AI in NOC: A New Era for Capacity Planning and Network Management

 

 Introduction :-

Predicting router interface traffic in modern network management is critical to achieve optimal network performance, resource allocation, and proactively eliminate bottlenecks. This case study suggests using machine learning on network datasets to develop a model that predicts an actual router’s interface traffic versus an ideal router’s traffic. By evaluating historical data of network traffic and utilizing well-established machine learning API-based algorithms like Neural Networks, Decision Trees, and Ensemble Methods, this analysis reviews the formation possibilities of a strong prediction model with grand accuracy. At the end of the study, this paper reviews multiple factors and features related to the traffic in the interface such as the hour in the day, the day’s sequence in the week, the network protocol, the application, and the structure of the network. Additionally, it explores the machine learning algorithms to compare the accuracy of the ML models against the different interface traffic predictions. Overall, the results of this study will propose working predictive modelling systems for router interface traffic to improve current performance strategies. 

import csv
import random
from datetime import datetime, timedelta

# Function to generate random data for the past year
def generate_data(start_date, end_date):
    current_date = start_date
    data = []
    while current_date <= end_date:
        cpu_utilization = round(random.uniform(0, 100), 2)  # Random CPU utilization
        memory_utilization = round(random.uniform(0, 100), 2)  # Random memory utilization
        interface_traffic = round(random.uniform(0, 1000), 2)  # Random interface traffic
        temperature = round(random.uniform(20, 40), 2)  # Random temperature
        data.append([current_date.strftime('%Y-%m-%d'), cpu_utilization, memory_utilization, interface_traffic, temperature])
        current_date += timedelta(days=1)
    return data

# Define start and end dates for the past year
start_date = datetime.now() - timedelta(days=365)
end_date = datetime.now()

# Generate data
data = generate_data(start_date, end_date)

# Write data to CSV file
with open('router_switch_data.csv', 'w', newline='') as file:
    writer = csv.writer(file)
    writer.writerow(['Date', 'CPU Utilization (%)', 'Memory Utilization (%)', 'Interface Traffic (Mbps)', 'Temperature (C)'])
    writer.writerows(data)

print("CSV file 'router_switch_data.csv' generated successfully!")
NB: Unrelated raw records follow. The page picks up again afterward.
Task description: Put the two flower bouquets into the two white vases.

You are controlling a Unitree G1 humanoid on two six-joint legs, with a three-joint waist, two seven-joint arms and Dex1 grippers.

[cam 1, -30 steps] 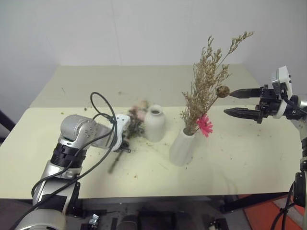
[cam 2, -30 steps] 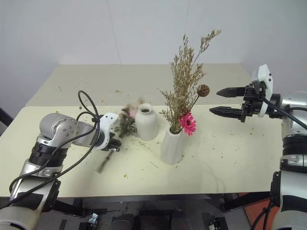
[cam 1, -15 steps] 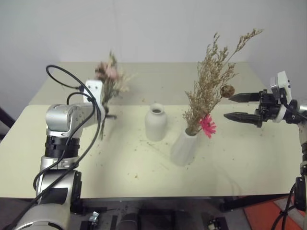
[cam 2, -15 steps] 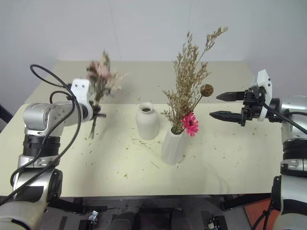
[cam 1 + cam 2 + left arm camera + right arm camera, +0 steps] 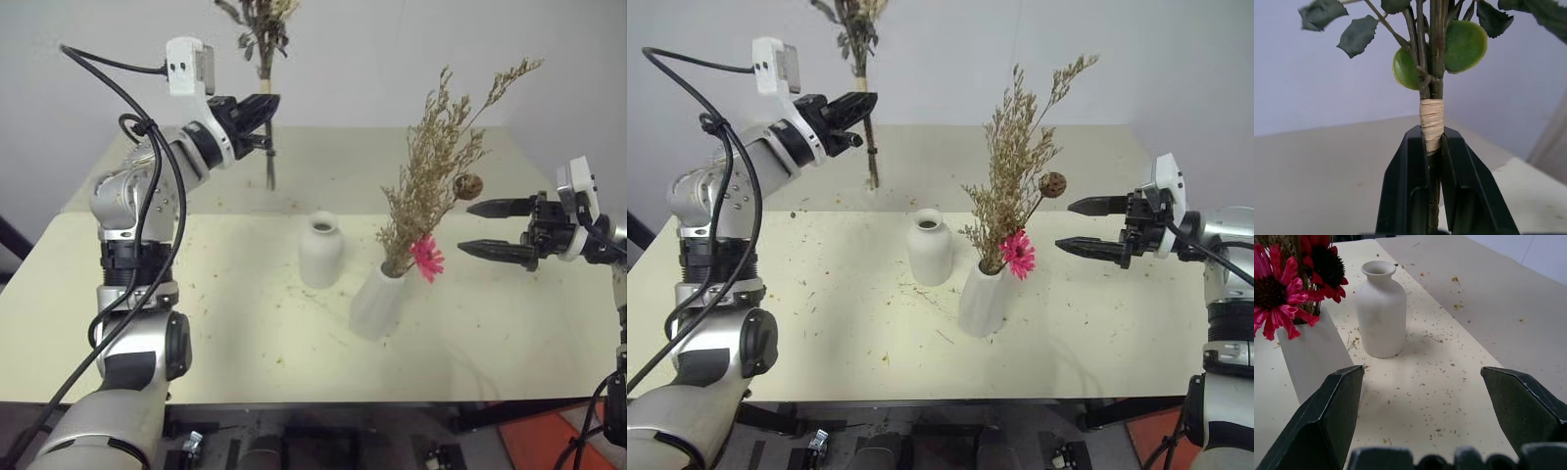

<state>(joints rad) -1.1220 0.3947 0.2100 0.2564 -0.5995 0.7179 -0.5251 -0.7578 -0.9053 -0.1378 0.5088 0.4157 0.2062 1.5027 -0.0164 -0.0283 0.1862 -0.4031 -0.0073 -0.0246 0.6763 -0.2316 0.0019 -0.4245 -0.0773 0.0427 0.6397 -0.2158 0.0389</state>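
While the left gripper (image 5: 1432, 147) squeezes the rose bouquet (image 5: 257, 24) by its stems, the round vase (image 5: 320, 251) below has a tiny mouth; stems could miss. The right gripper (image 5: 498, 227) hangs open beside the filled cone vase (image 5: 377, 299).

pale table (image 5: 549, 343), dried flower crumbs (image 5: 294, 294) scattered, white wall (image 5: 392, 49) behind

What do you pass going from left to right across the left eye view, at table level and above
Left gripper holding the rose bouquet, bottle vase, cone vase with the dried bouquet, then the right gripper.
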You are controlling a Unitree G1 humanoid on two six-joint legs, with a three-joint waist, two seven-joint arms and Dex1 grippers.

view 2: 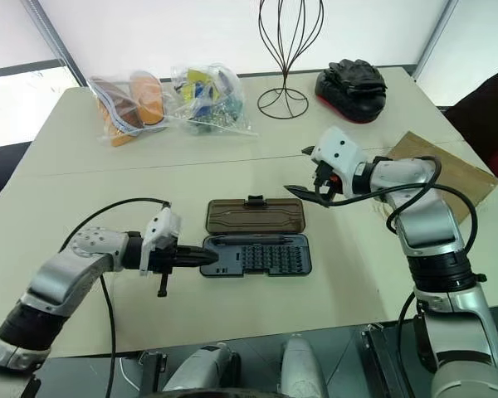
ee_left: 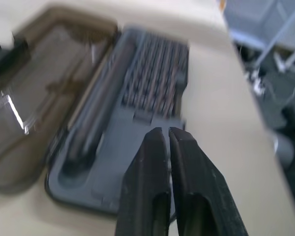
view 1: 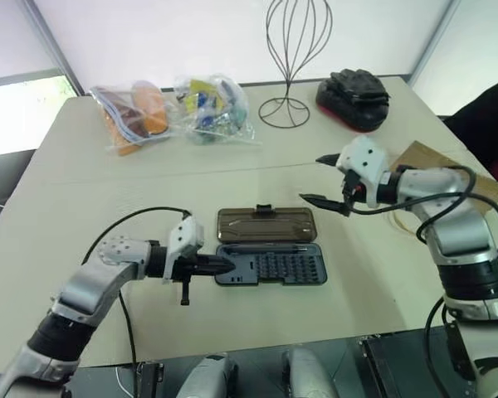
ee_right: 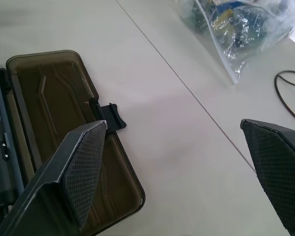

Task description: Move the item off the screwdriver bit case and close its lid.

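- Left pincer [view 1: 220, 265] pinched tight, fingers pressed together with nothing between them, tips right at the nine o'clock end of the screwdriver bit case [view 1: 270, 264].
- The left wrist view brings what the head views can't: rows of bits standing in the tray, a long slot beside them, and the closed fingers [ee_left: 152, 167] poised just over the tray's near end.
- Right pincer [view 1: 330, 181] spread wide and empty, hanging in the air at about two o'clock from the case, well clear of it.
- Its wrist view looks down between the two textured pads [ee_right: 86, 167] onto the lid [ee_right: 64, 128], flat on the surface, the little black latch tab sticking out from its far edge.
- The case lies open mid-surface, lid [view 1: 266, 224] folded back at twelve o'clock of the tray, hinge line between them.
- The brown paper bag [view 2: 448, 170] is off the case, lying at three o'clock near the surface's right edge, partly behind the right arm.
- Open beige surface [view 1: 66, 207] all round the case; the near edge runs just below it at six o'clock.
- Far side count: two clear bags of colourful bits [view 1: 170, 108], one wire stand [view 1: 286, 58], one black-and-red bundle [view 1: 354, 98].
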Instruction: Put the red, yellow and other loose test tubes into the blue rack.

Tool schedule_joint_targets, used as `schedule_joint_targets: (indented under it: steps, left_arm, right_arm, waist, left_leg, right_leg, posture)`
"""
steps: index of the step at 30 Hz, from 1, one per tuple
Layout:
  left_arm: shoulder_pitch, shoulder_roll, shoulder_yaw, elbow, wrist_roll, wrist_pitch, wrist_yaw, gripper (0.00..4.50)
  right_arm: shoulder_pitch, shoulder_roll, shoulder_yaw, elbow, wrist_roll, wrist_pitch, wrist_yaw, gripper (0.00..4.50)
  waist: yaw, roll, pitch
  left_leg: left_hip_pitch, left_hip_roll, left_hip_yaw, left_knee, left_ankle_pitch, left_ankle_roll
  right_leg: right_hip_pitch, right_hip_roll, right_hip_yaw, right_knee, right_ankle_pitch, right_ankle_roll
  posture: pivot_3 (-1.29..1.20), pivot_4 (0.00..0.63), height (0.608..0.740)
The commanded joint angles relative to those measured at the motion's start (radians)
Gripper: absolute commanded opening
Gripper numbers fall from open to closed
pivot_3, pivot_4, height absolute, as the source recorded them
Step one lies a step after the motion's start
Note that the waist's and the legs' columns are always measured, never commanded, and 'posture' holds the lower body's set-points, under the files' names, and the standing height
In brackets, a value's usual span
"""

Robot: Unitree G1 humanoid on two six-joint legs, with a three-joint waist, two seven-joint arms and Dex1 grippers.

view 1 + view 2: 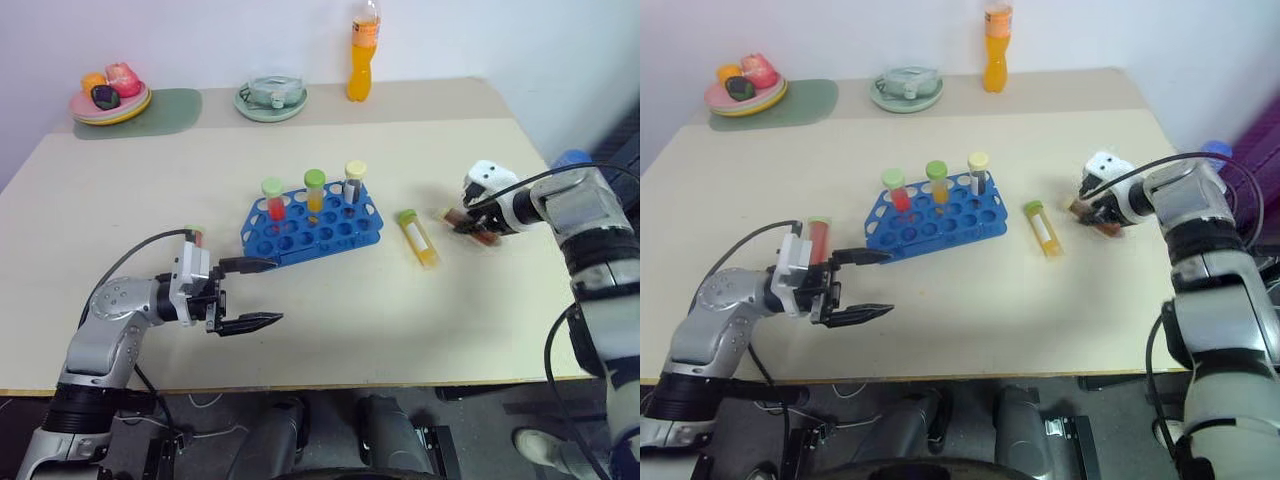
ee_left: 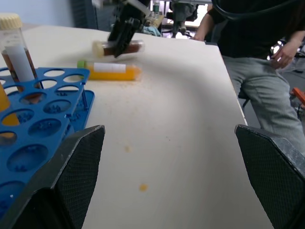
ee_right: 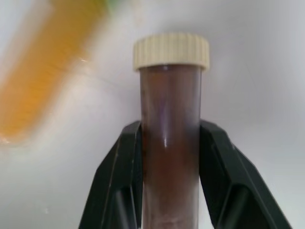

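The blue rack stands mid-table with three capped tubes upright in its back row. A yellow tube with a green cap lies loose on the table to its right. Just right of that, my right gripper is shut on the dark brown tube with a cream cap, holding it across its middle a little above the table. My left gripper stands open near the front left of the rack, with nothing between its fingers. A red tube with a green cap shows behind my left hand, partly hidden.
At the table's far edge are a plate of toy fruit on a green mat, a glass dish on a saucer and an orange drink bottle. A person sits past the table's right side.
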State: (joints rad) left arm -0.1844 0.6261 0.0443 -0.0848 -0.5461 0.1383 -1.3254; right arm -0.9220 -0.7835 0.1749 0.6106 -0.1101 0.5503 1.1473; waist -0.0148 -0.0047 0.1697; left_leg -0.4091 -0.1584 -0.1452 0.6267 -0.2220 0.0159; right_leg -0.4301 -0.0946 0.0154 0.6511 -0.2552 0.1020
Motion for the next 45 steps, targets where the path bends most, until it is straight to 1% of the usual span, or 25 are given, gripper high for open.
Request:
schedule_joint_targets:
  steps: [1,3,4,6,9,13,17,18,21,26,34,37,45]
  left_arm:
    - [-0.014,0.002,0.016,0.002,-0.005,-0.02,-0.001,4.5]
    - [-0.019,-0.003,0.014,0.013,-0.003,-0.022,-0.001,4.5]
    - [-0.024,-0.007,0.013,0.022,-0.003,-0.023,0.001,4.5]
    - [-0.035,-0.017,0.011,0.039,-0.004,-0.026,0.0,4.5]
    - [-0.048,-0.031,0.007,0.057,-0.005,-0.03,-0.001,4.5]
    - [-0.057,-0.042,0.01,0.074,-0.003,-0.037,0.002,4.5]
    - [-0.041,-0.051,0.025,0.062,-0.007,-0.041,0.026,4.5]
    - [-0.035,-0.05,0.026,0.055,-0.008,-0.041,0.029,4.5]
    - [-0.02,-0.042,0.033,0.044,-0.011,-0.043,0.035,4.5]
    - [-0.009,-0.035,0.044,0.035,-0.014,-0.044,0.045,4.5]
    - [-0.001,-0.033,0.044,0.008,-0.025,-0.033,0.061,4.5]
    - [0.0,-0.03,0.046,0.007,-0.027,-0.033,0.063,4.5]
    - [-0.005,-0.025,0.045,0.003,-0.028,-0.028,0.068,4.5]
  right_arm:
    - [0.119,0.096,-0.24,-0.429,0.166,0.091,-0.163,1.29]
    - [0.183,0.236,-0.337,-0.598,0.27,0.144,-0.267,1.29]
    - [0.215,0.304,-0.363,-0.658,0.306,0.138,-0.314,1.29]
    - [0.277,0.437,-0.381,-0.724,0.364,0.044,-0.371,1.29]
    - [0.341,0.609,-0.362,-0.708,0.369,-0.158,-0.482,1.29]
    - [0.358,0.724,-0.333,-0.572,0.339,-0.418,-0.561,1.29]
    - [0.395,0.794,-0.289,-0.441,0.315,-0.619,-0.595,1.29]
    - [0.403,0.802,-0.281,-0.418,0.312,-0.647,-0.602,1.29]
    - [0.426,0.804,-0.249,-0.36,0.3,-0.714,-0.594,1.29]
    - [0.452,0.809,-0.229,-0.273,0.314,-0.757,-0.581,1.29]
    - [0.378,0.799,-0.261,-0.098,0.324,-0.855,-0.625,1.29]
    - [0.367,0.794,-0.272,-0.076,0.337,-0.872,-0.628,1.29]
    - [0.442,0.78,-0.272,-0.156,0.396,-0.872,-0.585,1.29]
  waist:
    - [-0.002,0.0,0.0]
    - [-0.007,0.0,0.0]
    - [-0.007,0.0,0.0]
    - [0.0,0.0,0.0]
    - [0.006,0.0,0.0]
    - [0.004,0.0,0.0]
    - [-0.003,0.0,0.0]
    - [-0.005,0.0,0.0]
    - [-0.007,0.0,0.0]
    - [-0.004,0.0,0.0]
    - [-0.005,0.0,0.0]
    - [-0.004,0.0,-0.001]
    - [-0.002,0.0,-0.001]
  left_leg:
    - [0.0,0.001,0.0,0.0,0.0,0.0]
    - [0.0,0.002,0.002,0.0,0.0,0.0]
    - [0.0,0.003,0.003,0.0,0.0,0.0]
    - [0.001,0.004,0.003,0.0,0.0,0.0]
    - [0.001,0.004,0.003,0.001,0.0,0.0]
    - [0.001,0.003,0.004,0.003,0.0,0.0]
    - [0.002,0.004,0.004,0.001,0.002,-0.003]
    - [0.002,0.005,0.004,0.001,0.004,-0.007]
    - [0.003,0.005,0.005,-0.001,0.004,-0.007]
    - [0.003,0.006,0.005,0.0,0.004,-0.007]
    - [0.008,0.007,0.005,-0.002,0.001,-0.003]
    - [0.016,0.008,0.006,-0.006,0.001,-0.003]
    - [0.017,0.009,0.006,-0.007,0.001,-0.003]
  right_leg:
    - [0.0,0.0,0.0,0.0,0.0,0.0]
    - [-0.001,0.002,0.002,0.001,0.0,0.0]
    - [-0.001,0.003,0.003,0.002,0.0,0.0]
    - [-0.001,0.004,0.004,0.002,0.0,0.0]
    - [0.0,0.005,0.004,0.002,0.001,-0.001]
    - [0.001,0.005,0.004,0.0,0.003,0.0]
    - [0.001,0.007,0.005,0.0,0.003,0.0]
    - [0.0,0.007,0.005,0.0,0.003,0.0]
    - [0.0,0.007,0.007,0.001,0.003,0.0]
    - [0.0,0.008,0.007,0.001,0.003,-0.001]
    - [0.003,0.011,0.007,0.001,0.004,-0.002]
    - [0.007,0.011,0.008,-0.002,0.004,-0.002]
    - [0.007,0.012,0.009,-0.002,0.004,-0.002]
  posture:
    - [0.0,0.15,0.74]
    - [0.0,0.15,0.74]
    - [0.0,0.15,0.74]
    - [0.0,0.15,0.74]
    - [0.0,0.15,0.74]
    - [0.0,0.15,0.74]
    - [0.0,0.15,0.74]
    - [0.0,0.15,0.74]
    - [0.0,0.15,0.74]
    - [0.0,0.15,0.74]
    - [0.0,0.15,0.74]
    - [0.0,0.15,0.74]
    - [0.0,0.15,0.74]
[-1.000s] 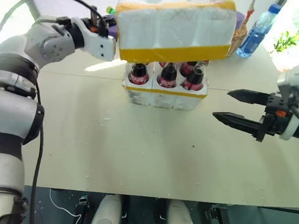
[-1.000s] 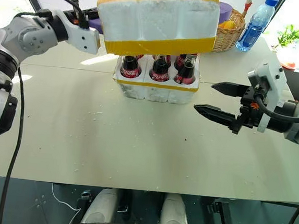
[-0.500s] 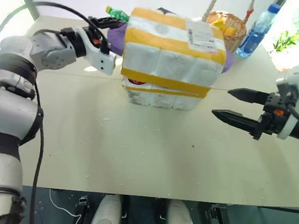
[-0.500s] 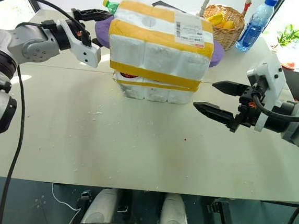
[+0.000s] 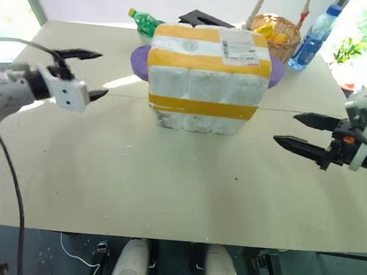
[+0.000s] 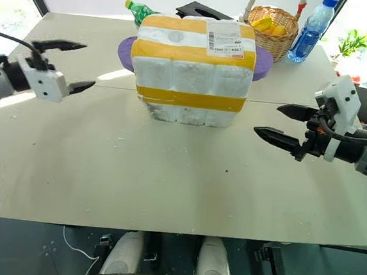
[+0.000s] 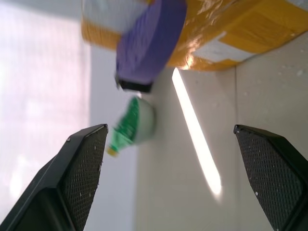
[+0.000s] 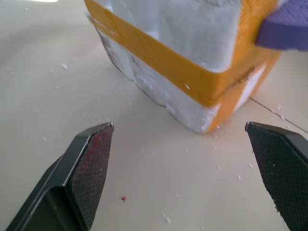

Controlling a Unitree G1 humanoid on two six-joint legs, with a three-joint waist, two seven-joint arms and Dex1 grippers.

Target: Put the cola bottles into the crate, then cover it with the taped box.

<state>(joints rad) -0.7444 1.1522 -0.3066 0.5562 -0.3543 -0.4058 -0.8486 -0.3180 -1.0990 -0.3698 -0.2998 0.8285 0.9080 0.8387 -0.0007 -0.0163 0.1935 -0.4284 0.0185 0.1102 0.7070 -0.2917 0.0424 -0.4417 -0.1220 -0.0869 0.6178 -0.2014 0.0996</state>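
Observation:
The taped box (image 5: 208, 75), white foam with broad yellow tape and a shipping label on top, sits over the crate (image 5: 201, 122) at the middle of the table's far half. A strip of the crate's white foam shows below the lower yellow band. The cola bottles are hidden under the box. My left gripper (image 5: 102, 74) hangs open well to the left of the box, empty and apart from it. My right gripper (image 5: 285, 128) is open to the right of the box, fingers aimed at it with a clear gap between. In the right wrist view the box's corner (image 8: 192, 29) lies ahead.
A purple plate (image 5: 139, 59) sticks out behind the box on both sides. Behind it are a green bottle (image 5: 141, 19), a black tissue box (image 5: 203, 18), a wicker basket (image 5: 277, 26) and a blue water bottle (image 5: 313, 38). White foam crumbs dot the table (image 5: 166, 187).
The box came down over the crate and now covers the bottles. My left gripper opened, released the box and drew back to the left. My right gripper shifted slightly to the right.

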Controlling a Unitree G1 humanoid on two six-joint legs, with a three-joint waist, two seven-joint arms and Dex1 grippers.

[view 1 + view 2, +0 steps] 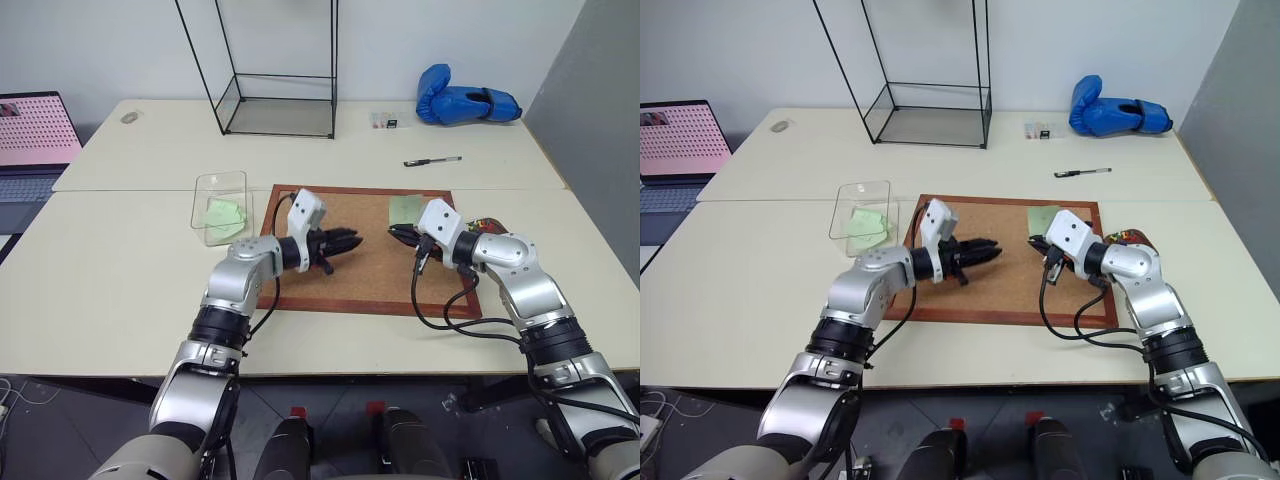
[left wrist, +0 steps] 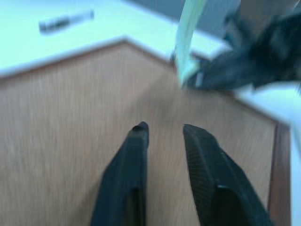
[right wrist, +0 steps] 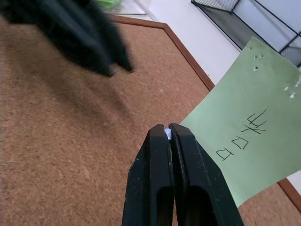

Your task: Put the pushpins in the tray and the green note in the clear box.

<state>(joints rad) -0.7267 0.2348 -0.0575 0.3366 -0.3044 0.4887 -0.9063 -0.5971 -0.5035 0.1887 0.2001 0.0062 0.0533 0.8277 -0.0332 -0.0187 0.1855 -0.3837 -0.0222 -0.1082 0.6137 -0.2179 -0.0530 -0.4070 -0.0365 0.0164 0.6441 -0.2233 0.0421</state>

CSV file 'router_switch_data.csv' generated successfully!

 

import pandas as pd
from sklearn.ensemble import RandomForestRegressor
from sklearn.model_selection import train_test_split
from sklearn.metrics import mean_squared_error
import matplotlib.pyplot as plt

# Load the dataset
data = pd.read_csv('router_switch_data.csv')

# Convert 'Date' column to datetime
data['Date'] = pd.to_datetime(data['Date'])

# Extract features
X = data['Date'].dt.dayofyear.values.reshape(-1, 1) # Using day of the year as a feature
y = data['Interface Traffic (Mbps)'].values

# Split data into train and test sets
X_train, X_test, y_train, y_test = train_test_split(X, y, test_size=0.2, random_state=42)

# Train the model
model = RandomForestRegressor(n_estimators=100, random_state=42)
model.fit(X_train, y_train)

# Make predictions
y_pred_train = model.predict(X_train)
y_pred_test = model.predict(X_test)

# Calculate RMSE
rmse_train = mean_squared_error(y_train, y_pred_train, squared=False)
rmse_test = mean_squared_error(y_test, y_pred_test, squared=False)
print(f"Train RMSE: {rmse_train:.2f}")
print(f"Test RMSE: {rmse_test:.2f}")

# Plot actual vs. predicted values
plt.figure(figsize=(10, 6))
plt.scatter(data['Date'], data['Interface Traffic (Mbps)'], color='blue', label='Actual')
plt.scatter(data['Date'], model.predict(X), color='red', label='Predicted')
plt.title('Actual vs. Predicted Interface Traffic')
plt.xlabel('Date')
plt.ylabel('Interface Traffic (Mbps)')
plt.legend()
plt.show()
 

                                                  Fig : Actual Traffic Vs Predicted Traffic router interface

 

Using AI for Better Network Management in NOCs

  Capacity planning using AI in network operations centers (NOCs) involves leveraging advanced machine learning algorithms and data analytics to predict and manage network traffic and resource needs. By analyzing historical data, real-time metrics, and user behavior patterns, AI can forecast network demand with greater accuracy, helping to prevent congestion and optimize resource allocation. This predictive capability allows NOCs to proactively adjust infrastructure, such as scaling bandwidth or deploying additional servers, to maintain optimal performance and avoid potential outages. Additionally, AI can identify emerging trends and anomalies, enabling faster response to unexpected changes in network conditions. Overall, AI-driven capacity planning enhances the efficiency, reliability, and scalability of network management.